Глядя в глаза принцессы, я чувствовала, что на меня веет тьмой, родственной тьме Дисара – тёмного бога, сына Энайхэ-жизни и Хаоса. Ему нигде и никогда не возносили молитв, не воскуривали благовоний и не стоили храмов, и обращались к нему только те, кто желал наслать на другого несчастье. Дисар являлся чистой тьмой, богом животной дикости, жестокости и войн. Безумный, непокорный.
Иос и Дисар. Брат и сестра. Сумасшедшие любовники. Родители Судьбы, Справедливости и Страха, владыки демонов, чьё племя герои заточили в другой мир.
Целых четыре года, словно в заточении, я обитала в замкнутом мире религиозного трепета и благочестивого страха, потому что монастырь был отрезан от реальности горами и борами, через которые перебраться могли только те, кто искал спасения.
А в реальности, пока я купалась в иллюзиях, пришли к власти иные боги.

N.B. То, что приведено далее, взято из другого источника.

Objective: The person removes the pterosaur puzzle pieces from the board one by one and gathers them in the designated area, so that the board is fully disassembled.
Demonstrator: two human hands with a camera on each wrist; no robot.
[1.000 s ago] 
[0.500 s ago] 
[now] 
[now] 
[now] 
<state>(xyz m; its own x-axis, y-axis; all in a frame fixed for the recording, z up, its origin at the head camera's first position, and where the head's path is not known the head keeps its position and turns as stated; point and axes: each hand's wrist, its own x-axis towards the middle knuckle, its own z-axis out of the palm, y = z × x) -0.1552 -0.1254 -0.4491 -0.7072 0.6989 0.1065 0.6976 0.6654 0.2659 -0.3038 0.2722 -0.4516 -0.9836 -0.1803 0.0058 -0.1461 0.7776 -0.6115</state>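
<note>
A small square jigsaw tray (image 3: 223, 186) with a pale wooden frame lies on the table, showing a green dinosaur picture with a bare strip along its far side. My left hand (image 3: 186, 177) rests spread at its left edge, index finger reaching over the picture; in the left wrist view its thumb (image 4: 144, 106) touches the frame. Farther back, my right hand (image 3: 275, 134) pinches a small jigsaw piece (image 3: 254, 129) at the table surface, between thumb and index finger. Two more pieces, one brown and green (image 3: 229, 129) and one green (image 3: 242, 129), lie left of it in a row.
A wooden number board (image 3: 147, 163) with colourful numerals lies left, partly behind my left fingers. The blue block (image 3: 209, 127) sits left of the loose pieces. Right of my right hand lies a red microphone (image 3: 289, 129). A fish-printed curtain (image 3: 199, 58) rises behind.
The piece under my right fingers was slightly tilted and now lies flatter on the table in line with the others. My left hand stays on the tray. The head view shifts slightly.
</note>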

И молясь по ночам Иос, я чувствовала, что каждое моё слово – фальшивка.
***
Нас никто никогда не учил любить, и мы делали это так, как подсказывала нам интуиция, как, я была уверена, шептали нам на ухо саламандры и сильфы – духи-посланники богов.
Я изучала взглядом её лицо, каждую его такую притягательную деталь – так долго, что в темноте ночи, под закрытыми веками, могла бы в точности – что тогда, что сейчас – воспроизвести её портрет. Острые крылья её носа, тонкая кожа скул, белоснежная, мягкая, если касаться её самыми кончиками пальцев, росчерки выразительных бровей... Кажется, за всё свою жизнь я не видела ничего прекраснее её ресниц, как они трепещут по-разному от каждой мысли, от каждого слова; в моих снах, пугающих, завораживающих, эти ресницы превращались в нити судьбы, и по их взмаху стирались из истории и памяти лица, менялось устройство будущего.
Она была прекрасна. Смыкая глаза, я видела её, сидящей на троне – кроваво-красная мантия, платье из чистого золота, уверенная улыбка на губах – и она была моей. Чем заслужила я такое благословение небес? Как сумела привлечь её внимание? Я чувствовала себя такой крошечной и жалкой рядом с ней.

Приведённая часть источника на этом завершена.